- Your task:
Repeat the listing below in full.

- Raw data:

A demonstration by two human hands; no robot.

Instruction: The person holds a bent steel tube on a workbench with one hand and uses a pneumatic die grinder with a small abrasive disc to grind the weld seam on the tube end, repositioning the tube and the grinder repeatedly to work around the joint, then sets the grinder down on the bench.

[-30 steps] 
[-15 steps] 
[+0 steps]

- Response to the exercise:
A demonstration by two human hands; no robot.

Instruction: The person holds a bent steel tube on a workbench with one hand and uses a pneumatic die grinder with a small abrasive disc to grind the weld seam on the tube end, repositioning the tube and the grinder repeatedly to work around the joint, then sets the grinder down on the bench.

[-30 steps] 
[-15 steps] 
[+0 steps]

Nothing remains to be added to this answer.